Sunday, July 10th, 2011 at 5:40 PM

Who Speaks for Gun Owners?
By Jeff Knox

The Gun RIghts Push Me Pull Me

Everybody in this outfit is crazy except you and me. And I’m not so sure about you!

FirearmsCoalition.org

FirearmsCoalition.org

Manassas, VA --(Ammoland.com)- Who does speak for gun owners?

If you put six gun rights advocates in a room they will come out with at least seven different opinions on how we should proceed in the fight.

The fact is that in the gun rights war, as in any other endeavor which inflames people’s passions, an organization can maintain unity of spirit and clarity of focus right up to the point that the second person joins.

That’s when words like “Principle,” “Respect,” and “Communication” become extremely important – and the more people you add, the more important, and complicated those words become. While we each understand (to a degree) our own motivations, principles, goals, and fears, we don’t always communicate them clearly and we often don’t understand at all what is moving the other guy.

My father used to express the phenomenon by saying, “Everybody in this outfit is crazy except you and me. And I’m not so sure about you!”

Unfortunately it is all too often an accurate sentiment. When people feel passionately about something – particularly something which can not be scientifically quantified – they tend to either develop their own belief structure around the subject or cling tightly to a structure advocated by someone else – to the exclusion of all other opinions, theories, approaches, and ideas.

The fact is that anyone who identifies himself with a movement − regardless of the movement or its objectives − has already separated himself from the herd. By their nature, movement people are oddballs. They think independently and will follow a leader as long as that leader is going in the “right” direction − as they define it. Movements, and movement people, work best when they are dealing with generalities. They can unanimously call for gun rights, lower taxes, limited government, or whatever. Start getting down into the particulars of the rallying cry, however, and the movement tends to lose focus. Some always want to charge on to total victory while others advocate a more cautious approach and few can completely agree on fundamentals − like specifically which guns where, what taxes, how low, and to the detriment of what government services, or how “limited” government should be.

The devil is in the details.
Specific questions are not easy for one person to answer, and it’s even harder to bring a group to consensus. Reaching full agreement on the specific strategies and tactics a movement should employ to achieve its memberships’ diverse goals is utterly impossible. That means that the best any group can hope for is to move in the right general direction based on a clear set of principles and objectives. When a movement fractures into sub-groups, cliques, and factions, keeping those diverse interests from stepping on each other – and damaging themselves and the movement – is the great challenge.
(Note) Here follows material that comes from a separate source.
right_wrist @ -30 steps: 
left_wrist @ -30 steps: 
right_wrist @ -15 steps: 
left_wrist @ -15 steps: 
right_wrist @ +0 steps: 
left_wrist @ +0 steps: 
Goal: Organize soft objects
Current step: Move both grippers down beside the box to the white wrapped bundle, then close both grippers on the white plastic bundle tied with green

The key to meeting that challenge is clearly enunciated principles and goals, straightforward communication, strong principled leadership, and respect with a real commitment to cooperation. If various groups within a movement – whether the gun rights movement, the TEA Party, or any other movement – put themselves in a position of competing with one another rather than cooperating with each other, they harm their potential. When they begin tearing down one another over disagreements on strategies, tactics, and fundraising, they set the stage for lots of wasted energy at best, and implosion of the movement at worst.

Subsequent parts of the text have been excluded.